Le père Mame Less Dia et la nostalgie d’une époque en or
Mame Less a laissé quatre enfants biologiques, et il en adopté beaucoup d’autres. La mémoire et la gratitude de ceux qu’il a aidés, pris sous son aile, sont là. Généreux, romantique, batailleur, rêveur et partageur, ses idéaux de gauche n’étaient pas des gadgets pour l’apparence. Ses convictions, il les aura vécues et transmises comme principal legs. La gauche n’était pas seulement une idée vaine, un rêve, une illusion poseuse. C’était un combat. Père d’un genre satirique qui bat de l’aile aujourd’hui, plus entretenu que par des forçats talentueux mais abandonnés à leur sort, comme l’admirable Ibou Fall et son P’tit Railleur. Mame Less Dia dit une époque sénégalaise, où tout semblait possible. Où d’un bar, on pouvait se projeter dans la satire et la littérature. Du désert du maquis, se retrouver dans les palais. Une époque bariolée, de diverses influences, d’un brassage ethnique, d’une doxa religieuse qui arrivait à ne pas étouffer la créativité. Une époque révolue que pleurent certains…

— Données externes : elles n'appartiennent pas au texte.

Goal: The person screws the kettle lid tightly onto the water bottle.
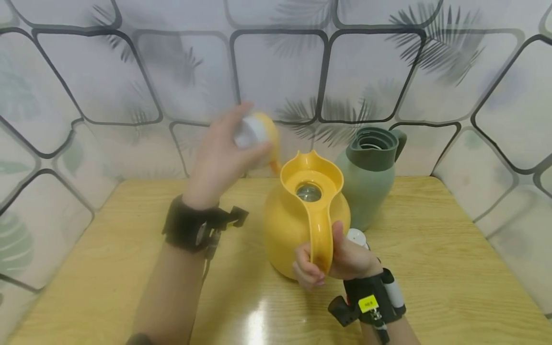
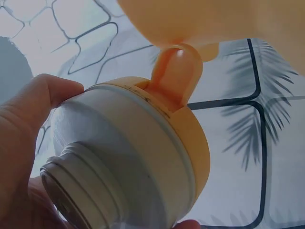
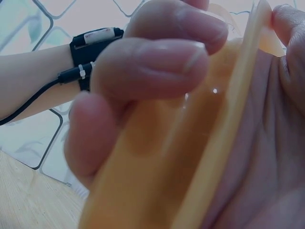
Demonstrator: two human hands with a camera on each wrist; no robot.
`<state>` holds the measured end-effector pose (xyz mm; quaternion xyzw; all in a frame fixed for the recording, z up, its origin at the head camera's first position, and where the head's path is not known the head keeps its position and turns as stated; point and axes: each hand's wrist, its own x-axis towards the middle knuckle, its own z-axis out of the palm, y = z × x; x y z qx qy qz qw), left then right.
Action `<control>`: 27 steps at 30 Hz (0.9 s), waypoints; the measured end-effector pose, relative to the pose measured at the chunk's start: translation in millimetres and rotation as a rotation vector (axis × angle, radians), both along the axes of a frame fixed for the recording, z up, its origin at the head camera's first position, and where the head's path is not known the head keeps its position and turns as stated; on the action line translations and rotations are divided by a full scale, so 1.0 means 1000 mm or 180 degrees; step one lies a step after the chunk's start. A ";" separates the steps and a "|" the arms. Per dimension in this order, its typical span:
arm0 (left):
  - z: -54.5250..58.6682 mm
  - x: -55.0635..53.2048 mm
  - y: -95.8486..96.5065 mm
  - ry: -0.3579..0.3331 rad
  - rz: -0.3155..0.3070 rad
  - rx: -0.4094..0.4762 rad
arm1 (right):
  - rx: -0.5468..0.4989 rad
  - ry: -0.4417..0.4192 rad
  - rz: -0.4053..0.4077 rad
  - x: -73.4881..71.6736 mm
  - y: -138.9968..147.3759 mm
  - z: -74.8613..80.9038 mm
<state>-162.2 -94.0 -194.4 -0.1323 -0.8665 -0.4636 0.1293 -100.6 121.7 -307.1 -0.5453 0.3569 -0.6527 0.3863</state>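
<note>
A yellow thermos jug [image 1: 280, 230] stands on the table with its mouth uncovered. My right hand [image 1: 340, 258] grips its handle [image 1: 321, 235], and in the right wrist view the fingers [image 3: 157, 67] curl round that handle. Up and to the left of the jug's mouth, my left hand [image 1: 224, 148] holds the jug's stopper lid [image 2: 128, 143], tilted on its side. This lid is white below with a threaded neck, and yellow on top with a small lever [image 2: 176, 76]. The left hand is blurred in the head view.
Behind the yellow jug, to its right, stands a green thermos jug [image 1: 366, 187], also uncovered. A white round object [image 1: 357, 236], partly hidden by my right hand, lies near its base. A patterned backdrop [image 1: 276, 72] rises behind the wooden table [image 1: 440, 258].
</note>
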 end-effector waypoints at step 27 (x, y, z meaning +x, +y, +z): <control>0.027 0.012 0.029 0.0626 -0.0262 0.0482 | -0.0011 0.0010 -0.0025 0.001 0.000 -0.003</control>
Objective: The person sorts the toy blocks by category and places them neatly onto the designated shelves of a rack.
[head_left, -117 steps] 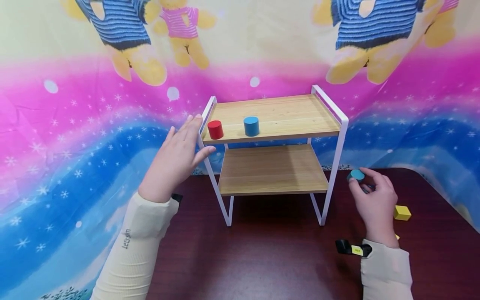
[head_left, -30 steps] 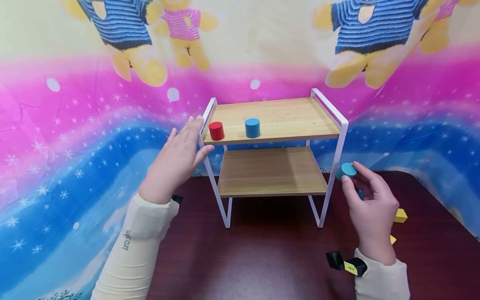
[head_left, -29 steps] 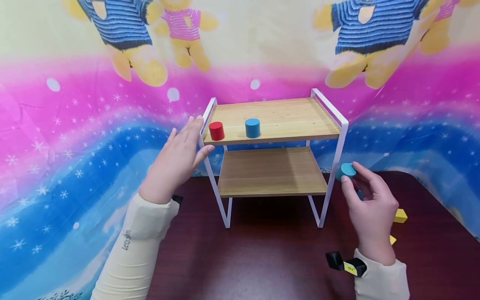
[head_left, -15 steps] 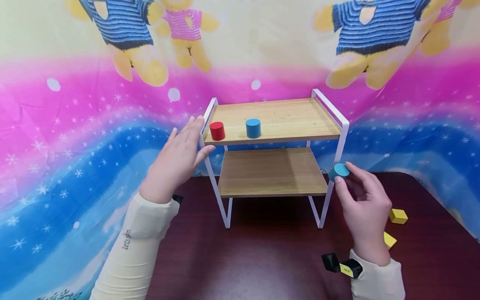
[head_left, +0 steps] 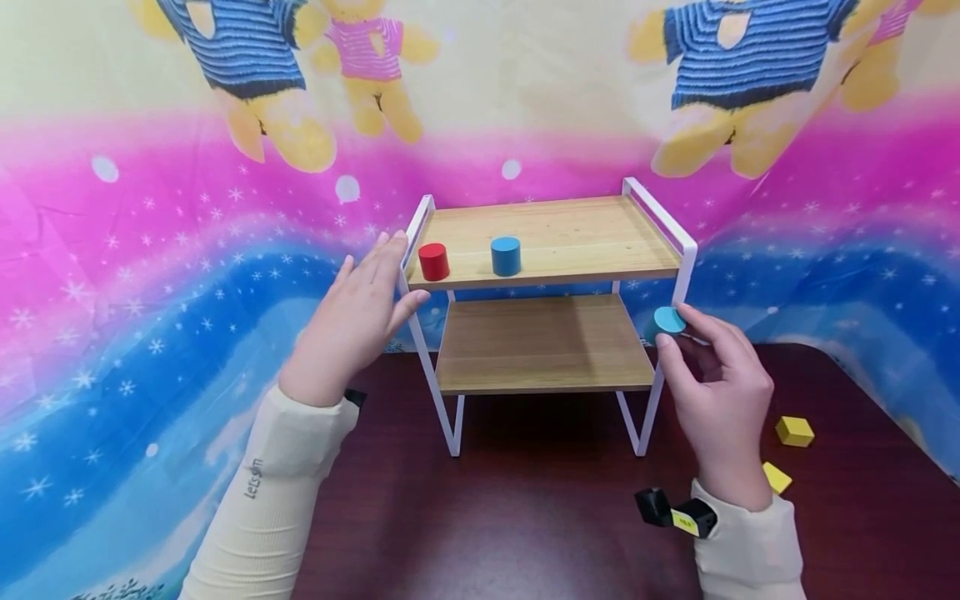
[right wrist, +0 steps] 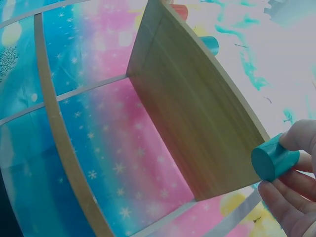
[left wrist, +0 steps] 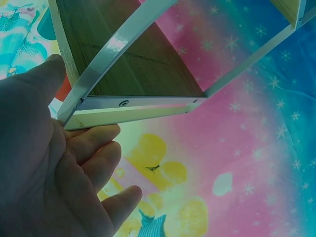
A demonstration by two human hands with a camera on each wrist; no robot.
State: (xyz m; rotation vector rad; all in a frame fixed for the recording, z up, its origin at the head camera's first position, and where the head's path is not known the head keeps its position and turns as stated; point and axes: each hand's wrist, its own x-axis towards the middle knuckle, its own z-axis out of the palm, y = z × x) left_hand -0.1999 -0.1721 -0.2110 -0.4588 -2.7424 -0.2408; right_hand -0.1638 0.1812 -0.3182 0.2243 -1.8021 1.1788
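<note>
My right hand [head_left: 720, 392] pinches a teal cylinder block [head_left: 666, 322] between thumb and fingers, overlapping the right front leg of a two-tier shelf [head_left: 551, 333] in the head view. From the right wrist, this cylinder [right wrist: 274, 157] appears beside the front right corner of the upper board [right wrist: 190, 108]. My left hand [head_left: 345, 325] lies with fingers extended against the shelf's left side frame; the left wrist view has those fingers [left wrist: 101, 160] at the white metal corner. On the upper board's front left stand a red cylinder block [head_left: 433, 262] and, to its right, a blue one [head_left: 506, 257].
Two yellow blocks, one farther back [head_left: 795, 431] and one nearer [head_left: 777, 477], lie on the dark red table [head_left: 487, 533] right of the shelf. A patterned cloth backdrop [head_left: 570, 100] hangs close behind. The shelf has white metal legs and a lower board [head_left: 546, 346].
My right hand has carried the teal cylinder left and upward to the shelf's right front leg, uncovering more of the yellow blocks. My left hand stays at the left side frame.
</note>
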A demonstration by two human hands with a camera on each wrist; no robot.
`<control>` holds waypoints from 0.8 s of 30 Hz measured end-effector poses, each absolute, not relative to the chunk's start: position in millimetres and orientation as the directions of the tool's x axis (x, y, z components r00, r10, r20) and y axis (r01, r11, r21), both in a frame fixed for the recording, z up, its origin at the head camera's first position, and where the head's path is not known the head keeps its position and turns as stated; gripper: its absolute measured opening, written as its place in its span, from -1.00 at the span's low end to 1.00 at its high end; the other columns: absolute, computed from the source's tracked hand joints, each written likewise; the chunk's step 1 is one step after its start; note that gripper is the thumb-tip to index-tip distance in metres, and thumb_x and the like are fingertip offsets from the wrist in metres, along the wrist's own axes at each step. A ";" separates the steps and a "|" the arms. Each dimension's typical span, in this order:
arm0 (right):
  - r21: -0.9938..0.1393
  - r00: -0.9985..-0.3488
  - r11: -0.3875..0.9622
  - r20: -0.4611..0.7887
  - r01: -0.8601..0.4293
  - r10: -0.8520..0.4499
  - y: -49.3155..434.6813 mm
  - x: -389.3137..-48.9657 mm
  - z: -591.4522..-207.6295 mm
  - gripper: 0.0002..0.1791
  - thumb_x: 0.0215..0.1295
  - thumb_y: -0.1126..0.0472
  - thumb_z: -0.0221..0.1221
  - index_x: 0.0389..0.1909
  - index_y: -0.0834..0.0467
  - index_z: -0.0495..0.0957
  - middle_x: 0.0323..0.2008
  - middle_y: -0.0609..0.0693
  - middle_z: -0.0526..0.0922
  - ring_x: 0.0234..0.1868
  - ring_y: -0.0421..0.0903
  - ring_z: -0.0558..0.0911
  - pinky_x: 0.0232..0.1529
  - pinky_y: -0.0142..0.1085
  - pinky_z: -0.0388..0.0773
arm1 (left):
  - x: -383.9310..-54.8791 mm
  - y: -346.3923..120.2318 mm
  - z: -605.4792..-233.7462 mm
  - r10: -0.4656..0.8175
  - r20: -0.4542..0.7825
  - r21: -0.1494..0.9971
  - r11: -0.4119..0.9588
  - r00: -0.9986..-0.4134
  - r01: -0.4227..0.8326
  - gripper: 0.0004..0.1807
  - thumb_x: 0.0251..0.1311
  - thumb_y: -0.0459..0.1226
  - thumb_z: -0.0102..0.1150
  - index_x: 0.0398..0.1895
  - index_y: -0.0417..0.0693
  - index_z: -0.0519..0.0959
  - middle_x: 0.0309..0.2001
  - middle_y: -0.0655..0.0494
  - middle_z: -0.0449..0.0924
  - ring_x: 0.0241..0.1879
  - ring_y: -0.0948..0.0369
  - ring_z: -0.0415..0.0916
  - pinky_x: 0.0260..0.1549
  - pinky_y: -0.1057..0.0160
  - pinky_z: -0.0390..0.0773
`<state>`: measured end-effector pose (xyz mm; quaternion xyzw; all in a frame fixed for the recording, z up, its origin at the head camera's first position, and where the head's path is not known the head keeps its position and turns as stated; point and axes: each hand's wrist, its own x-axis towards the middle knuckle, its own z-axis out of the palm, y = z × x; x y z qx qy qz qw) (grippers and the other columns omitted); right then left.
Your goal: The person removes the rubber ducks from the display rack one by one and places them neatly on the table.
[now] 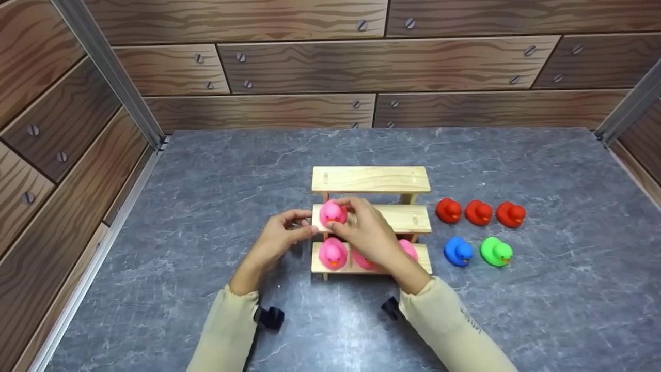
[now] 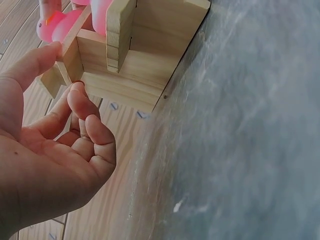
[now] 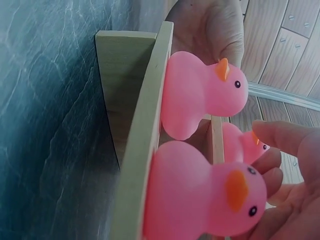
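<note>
A three-tier wooden shelf (image 1: pixel 372 179) stands in the middle of the table. My right hand (image 1: pixel 367 231) reaches over its lowest tier and pinches a pink rubber duck (image 1: pixel 330 212) between thumb and fingers, at the left end of the middle tier. At that same end, my left hand (image 1: pixel 276 235) holds the edge, its thumb tip against the board (image 2: pixel 71 37) and the other fingers bent. Along the lowest tier sit three more pink ducks (image 1: pixel 333 254), partly covered by my right hand in the head view; two of them loom large in the right wrist view (image 3: pixel 182 192).
Right of the shelf, three red ducks (image 1: pixel 478 212) form a row on the grey table (image 1: pixel 232 175). A blue duck (image 1: pixel 458 251) and a green duck (image 1: pixel 496 251) sit in front of them. Wood-patterned walls (image 1: pixel 330 67) enclose the back and sides.
</note>
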<state>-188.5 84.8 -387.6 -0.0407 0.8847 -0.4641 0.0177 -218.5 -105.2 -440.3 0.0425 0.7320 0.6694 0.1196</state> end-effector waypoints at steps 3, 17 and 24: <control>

Ce que dit cette trajectoire, c’est encore la nostalgie d’une vieille génération, dont les membres se confient des chagrins sur un âge d’or, le leur, désormais lointain. On le sait, la nostalgie n’est pas un fait historique consigné, ni un gage, au mieux une opinion, un sentiment. Elle porte en elle des allures idéalistes. Mais en plongeant dans les archives, dans les carnets, dans ces trajectoires, on ne peut que se désoler du racornissement de cet esprit de conquête, de combat, d’humour, de paix, de croyance en un Dieu rigolard. L’homme qui en a été un des symboles, n’était pas un saint, il pouvait avoir des colères orageuses, s’est pris dans ses contradictions parfois. Mais il insufflait au Sénégal cette dose de raillerie par laquelle on chahute le pouvoir, les grands, pour mieux les honorer et les presser à ne pas désincarner les espoirs.
PS: Un merci tout particulier à Pape Samba Kane et à Demba Dia, entre autres, qui ont nourri ce texte.